AIMS has argued for many years that service-users hold a wealth of skill and knowledge about birth. This workshop underscored this vital truth. The discussions that took place throughout the day were not, of course, without some controversy. There was a useful debate on what was really important about the notion of continuity of carer, where it will be important to ensure that this focus doesn’t turn into a useless tick-box exercise. There was also some discomfort about the notion of contracting out NHS services, even to ‘friendly midwife- led organisations’ such as One to One and Neighbourhood Midwives. These are tricky issues indeed, as we are all feeling our way in how best to progress from where we begin. Our starting point – and the need to move forward – was reinforced by the two afternoon presentations from Lisa Common and Helen Shallow, based on their recent PhD research into, respectively, the organisational context of maternity service delivery and the deficiencies of early labour ‘care’ organisation.

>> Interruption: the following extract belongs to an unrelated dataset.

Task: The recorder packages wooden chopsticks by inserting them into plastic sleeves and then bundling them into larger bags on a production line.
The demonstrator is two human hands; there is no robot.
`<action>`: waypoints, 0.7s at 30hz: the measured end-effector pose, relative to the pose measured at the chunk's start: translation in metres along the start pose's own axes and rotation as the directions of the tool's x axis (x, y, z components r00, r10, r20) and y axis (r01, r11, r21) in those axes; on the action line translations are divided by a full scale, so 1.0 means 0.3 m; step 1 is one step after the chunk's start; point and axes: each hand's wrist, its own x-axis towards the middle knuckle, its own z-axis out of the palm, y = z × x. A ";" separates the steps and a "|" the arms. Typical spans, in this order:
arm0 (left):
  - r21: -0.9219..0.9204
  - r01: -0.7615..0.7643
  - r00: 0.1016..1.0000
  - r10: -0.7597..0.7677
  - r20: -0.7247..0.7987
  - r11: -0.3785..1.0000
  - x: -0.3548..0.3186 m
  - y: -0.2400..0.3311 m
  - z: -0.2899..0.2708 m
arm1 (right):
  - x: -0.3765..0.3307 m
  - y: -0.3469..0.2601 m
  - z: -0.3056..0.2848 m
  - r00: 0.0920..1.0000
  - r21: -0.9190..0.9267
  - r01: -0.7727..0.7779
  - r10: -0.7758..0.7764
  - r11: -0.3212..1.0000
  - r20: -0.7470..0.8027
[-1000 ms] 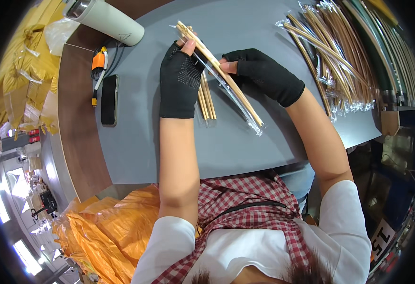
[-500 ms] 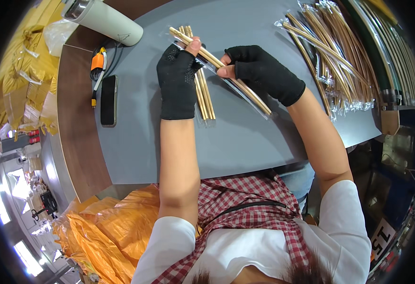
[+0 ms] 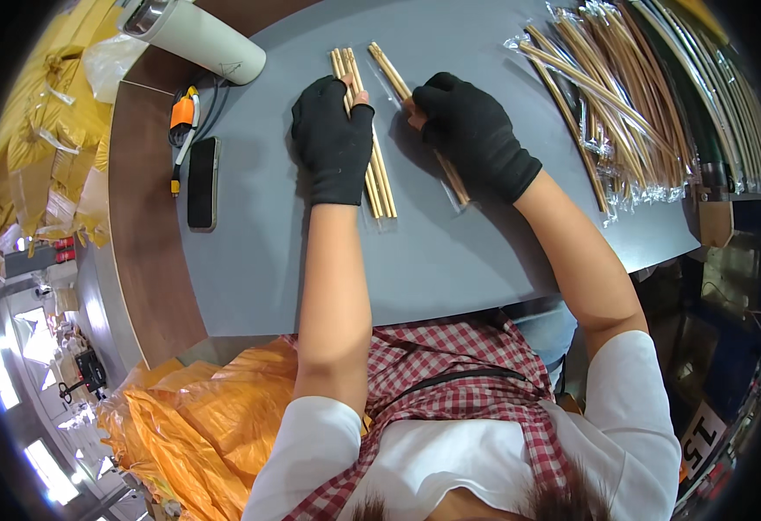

A huge thanks to everyone who contributed to making this conference happen (and in the North of England too!). It certainly highlighted how there is plenty of work for birth activists in the years ahead, to turn the policy recommendations of Better Births into reality. I would be pleased if this conference led to an ongoing series of annual gatherings, with the aim of providing an energising and nurturing space in which birth activists can come together to compare notes and provide mutual support, to ensure that the hard-earned recommendations of Better Births don’t fall by the wayside. The 2018 National Birth Activist Conference anyone?